Referring to FIGS. 1 and 2, a print head module 10 includes a base 11 which is formed by laminating a plurality of alternating plates 12 and 14 which are made of a ferromagnetic material such as silicon iron (chosen for its high permeability and high resistivity). Each of the laminations 14 includes a plurality of equally spaced needle-like protrusions 16 which extend upward from the tops of the lamination 14. Although the base 11 could be constructed from a single block of material, the use of laminations minimizes the effects of eddy currents which are produced within the base 11. In addition, the use of the alternating laminations 12 and 14 is a convenient way to manufacture the base 11 so as to include the protrusions 16. The protrusions 16 of different laminations 14 are spaced from one another by means of the interleaved laminations 12. The laminations 14 are positioned so that the protrusions 16 are arranged in a plurality of rows 18. The protrusions 16 on each lamination 14 comprise a column 20. Thus the module 10 includes a base 11 having a matrix of rows 18 and columns 20 of protrusions 16 which extend upward from the top of the base 11.
A plurality of coils 22 are wrapped around the base and pass between each of the rows 18 of the matrix of protrusions 16. Only one coil 22 is located between each adjacent row 18. Similarly, a plurality of coils 24 are wrapped around the base 11 and pass between the columns 20 of the matrix. One coil 24 passes between each adjacent column of the matrix. In order to protect the protrusions 16 and the coils 22 and 24, the module 10 may be encapsulated in a material such as aluminized epoxy 26.
Referring now to FIG. 3, each of the protrusions 16 on the outside of the matrix is designated by an "X" and each of the protrusions 16 on the inside of the matrix is designated by an "O". The outside protrusions 16 are not entirely surrounded by the coils 22 and 24, and are not used to generate write signals. Each of the interior protrusions 16 is surrounded on all sides by a pair of adjacent coils 22 and a pair of adjacent coils 24. By controlling currents which pass through the coils 22 and 24 which surround any particular protrusion 16, it is possible to induce a magnetic flux in that protrusion 16. As may be seen in FIG. 4, a protrusion 16a is surrounded by two horizontal coils 22 and two vertical coils 24. Currents 28 and 30 are passed through the coils 22 and currents 32 and 34 are passed through the coils 24 in order to establish current circulation 36 which surrounds the protrusion 16a. The current 36 induces a magnetic flux in the protrusion 16a. The flux induced in the protrusion 16a enables information to be written onto a magnetic recording medium.

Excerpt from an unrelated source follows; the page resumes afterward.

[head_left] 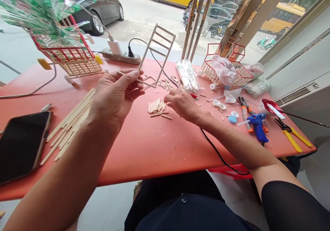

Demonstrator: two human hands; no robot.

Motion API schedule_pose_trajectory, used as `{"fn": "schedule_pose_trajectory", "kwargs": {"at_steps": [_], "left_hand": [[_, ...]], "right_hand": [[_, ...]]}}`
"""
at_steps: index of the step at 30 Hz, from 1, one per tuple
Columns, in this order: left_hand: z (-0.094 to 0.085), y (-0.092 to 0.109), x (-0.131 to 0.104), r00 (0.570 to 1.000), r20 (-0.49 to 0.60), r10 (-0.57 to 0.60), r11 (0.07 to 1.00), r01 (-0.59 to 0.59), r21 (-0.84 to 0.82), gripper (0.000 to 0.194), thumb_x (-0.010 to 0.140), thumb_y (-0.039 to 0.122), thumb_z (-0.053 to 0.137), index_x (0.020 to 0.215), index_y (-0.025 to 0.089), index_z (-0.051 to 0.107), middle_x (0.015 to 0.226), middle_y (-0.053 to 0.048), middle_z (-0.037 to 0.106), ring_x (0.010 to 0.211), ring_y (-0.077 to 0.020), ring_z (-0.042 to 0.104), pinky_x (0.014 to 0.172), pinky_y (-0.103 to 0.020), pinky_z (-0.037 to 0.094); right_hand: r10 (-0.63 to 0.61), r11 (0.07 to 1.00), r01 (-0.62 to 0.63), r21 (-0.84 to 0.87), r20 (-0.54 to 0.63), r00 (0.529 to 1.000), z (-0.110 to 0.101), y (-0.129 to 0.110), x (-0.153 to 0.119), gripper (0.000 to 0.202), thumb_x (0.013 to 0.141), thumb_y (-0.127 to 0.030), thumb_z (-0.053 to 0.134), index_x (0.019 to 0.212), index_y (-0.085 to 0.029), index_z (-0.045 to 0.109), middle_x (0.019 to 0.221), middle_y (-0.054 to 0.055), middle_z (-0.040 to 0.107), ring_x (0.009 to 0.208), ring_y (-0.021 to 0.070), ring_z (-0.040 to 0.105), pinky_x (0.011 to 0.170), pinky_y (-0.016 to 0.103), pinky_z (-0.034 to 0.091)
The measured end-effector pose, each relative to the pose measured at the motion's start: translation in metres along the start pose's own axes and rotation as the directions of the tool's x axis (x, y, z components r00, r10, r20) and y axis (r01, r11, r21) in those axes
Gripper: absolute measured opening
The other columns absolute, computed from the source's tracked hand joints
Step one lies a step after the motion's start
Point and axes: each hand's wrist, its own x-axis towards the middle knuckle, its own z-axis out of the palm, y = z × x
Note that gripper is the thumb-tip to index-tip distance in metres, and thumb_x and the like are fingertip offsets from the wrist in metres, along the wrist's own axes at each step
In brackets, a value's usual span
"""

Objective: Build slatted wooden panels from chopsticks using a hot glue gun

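My left hand is closed on a small ladder-like wooden frame, raised above the table and tilted. Thin sticks form its two long sides, with several crossbars between them. At its lower end, one stick reaches back past my fingers. My right hand is lowered to a pile of short wooden sticks, its fingers bent and drawn together at the pile's right edge. What lies between those fingertips is hidden.
Long wooden sticks and a phone lie at left. A stick-built cart stands behind them, near a power strip. On the right are a blue glue gun, pliers, yellow-handled cutters and a black cable.
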Motion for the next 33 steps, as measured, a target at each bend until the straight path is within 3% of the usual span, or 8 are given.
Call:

Referring now to FIG. 5, a magnetic recording medium 38 may be a magnetic tape which includes a substrate 40, made of a material such as mylar, and a magnetic oxide coating 42. The tape 38 is positioned so that the oxide layer 42 is adjacent the protrusions 16. When the current circulation 36 is generated around the protrusion 16A, a magnetic circuit is created having a flux path which leaves the protrusion 16a and passes through the oxide layer 42 and returns to the nonenergized protrusions 16 which surround the protrusion 16a. The flux density in the protrusion 16a is quite high and is therefore sufficient to write (i.e., magnetize) a dot into the area 44 of the oxide layer 42 adjacent the protrusion 16a. Because of the large number of protrusions 16 which surround the protrusion 16a (and thus large magnetic flux return path area), the flux density of the portion of return path in each of the protrusions 16 will be quite low. The flux density of the return path will be insufficient to cause saturation of the magnetic oxide layer 42, and thus writing will occur only in the area 44 which is adjacent the protrusion 16a. The matrix thus in effect constitutes a recording head which has a pole of small cross-sectional area (a single energized protrusion) and a return pole of large cross-sectional area (all of the surrounding protrusions).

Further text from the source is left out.